Today’s voice actor is inundated with ads. They may be obvious and may be hidden behind “helpful” comments on social media. Some are not in your best interest. Some might be. Ads for classes, programs, conferences, technical assistance, marketing, performance, accent training and vocal health. Coaching, mentoring, whatever it is called, it is all over the place.
I have made use of plenty of these services and have appreciated the people I have worked with, so don’t misread me. But, and there has to be a “but” or this post would be too short and I would have to rename my blog the “TS;NC Voiceover Blog” (too short; no content) and I am too lazy to want to rename it again and I would probably get discouraged and quit, I have come to the conclusion that something is lacking. But not run-on sentences. I have plenty of those to go around if anyone wants one. Just ask. Please. It is getting crowded in here.
Elephant sighting ahead
Since the beginning of my foray into the wilds of voice-over, I have been looking for something that apparently doesn’t exist. It is amazing to me that I haven’t heard anyone so much as hint at the obvious elephant-sized hole in the VO universe.
Even more surprising is how obvious the need is, especially when reading voice-over related social media. This may be the biggest business opportunity to hit the voice-over world since weekend demo packages were invented!
We need a loftily credentialed, highly regarded, thick skinned, extremely discreet psychotherapist with a tolerant sense of humor. Preferably with the ability to write prescriptions.
When we all start out, we are full of questions. We want to know what microphone to buy, how to get a vocal booth without paying any money, how to get jobs, which microphone to buy, how much money we will make, where we can find free high quality training, which microphone to buy, and which interface to plug it in to. Then, when we sound like crap, which new microphone to buy. (I recommend the Yellow Sasquatch Pro with the K-Tel Ethernet Plus interface.)
This is all normal, right?
But, I had other questions too, and there was never anyone to ask. Common, understandable questions like how do I deal with rejection? How can I keep from feeling so isolated? Am I insane to even consider this?
I could have used some guidance on how I should explain to my mom that I want to be a voice actor when I know that as soon as I mention it I will immediately hear her whiney-snarky tone ask “If you want to get into acting, why not just pursue “real” acting? After all, if you are going to throw hot coals of eternal embarrassment on me in front of my friends and family, at least with “real” acting I will know what you are talking about! Voice acting? Who ever heard of voice acting? That doesn’t even make sense . . .” blah, blah, yadda yadda, whatever.
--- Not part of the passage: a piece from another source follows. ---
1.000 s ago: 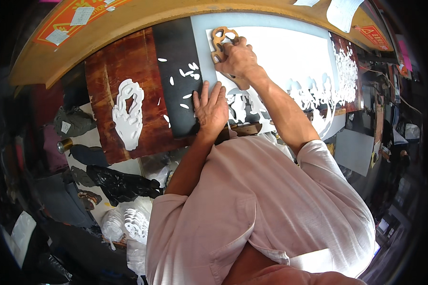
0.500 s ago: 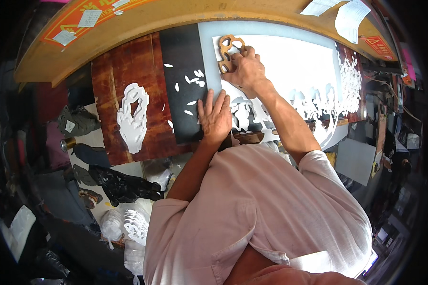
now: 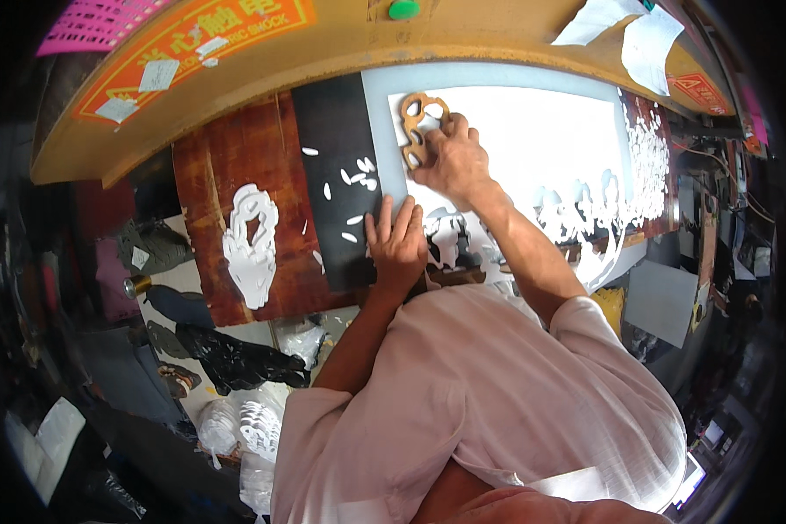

Seriously, my mom would never belittle my dreams this way. I asked her opinion about it and she really didn’t respond at all, like it was no big deal. I was so relieved. She’s been dead for quite a few years now and I would probably have freaked out a little bit if she has answered, no matter what her opinion was.
Then there are the relationship questions. The primary one being “How do I remain married while a voice actor”? How do I tell my wife that I want to pursue a totally different career path than the one I have spent thousands of dollars and years of effort to gain expertise in? How to gently float the idea that I want to trade my steady, reliable salary for the unique opportunity to be financially wrenched to and fro like a runaway roller coaster, while never knowing for sure that the bills will be paid this month?
Where is the manual which outlines the conversation where I broach the idea that since I am still working my day job, I will need to be dedicating endless night and weekend hours to the new career and I hope she doesn’t mind and it won’t be too bad and I’ll probably see you again sometime in 2025? By the way, I’ll need you to take over cleaning the cat box, I won’t have time for that anymore.
Who is there to turn to when I am thrashing between emotional extremes about whether I am on the verge of flower-scented, sparkling fireworks of success or the verge of walking in front of a truck because my putridity needs to be removed from the planet? Yes, putridity is a word, even though I think I just made it up. Spell check didn’t highlight it, so it must be okay.
Laying it all out
Who is there for me when I have submitted my three thousand twenty-third audition this week to the deafening sound of crickets and I have resorted to recording while lying down because I can’t possibly feel any lower than I do and not because Nancy Wolfson told me to? If Nancy Wolfson told me to, I would lay down to record post haste without question, but she hasn’t, so I must assume I am down here for reasons more mental and emotional than for training purposes. More’s the pity.
How can this large pool of very talented, intelligent, caring, sometimes more than a little nuts people not have such a resource?
Since I have brought this to light, I trust someone will fill this gap soon. I just hope when it happens I don’t get sucked into one of those weekend therapy mills where I spend a ton of money for an “Introduction to Therapy” class where everyone gets to experiment with speaking their problems out loud and there is a guarantee of a professional certificate of a cure at the end. It wouldn’t be good to waste my money again. I have a hard enough time finding ways to justify the money I am
flushing investing as it is . . . and I need to buy a new microphone.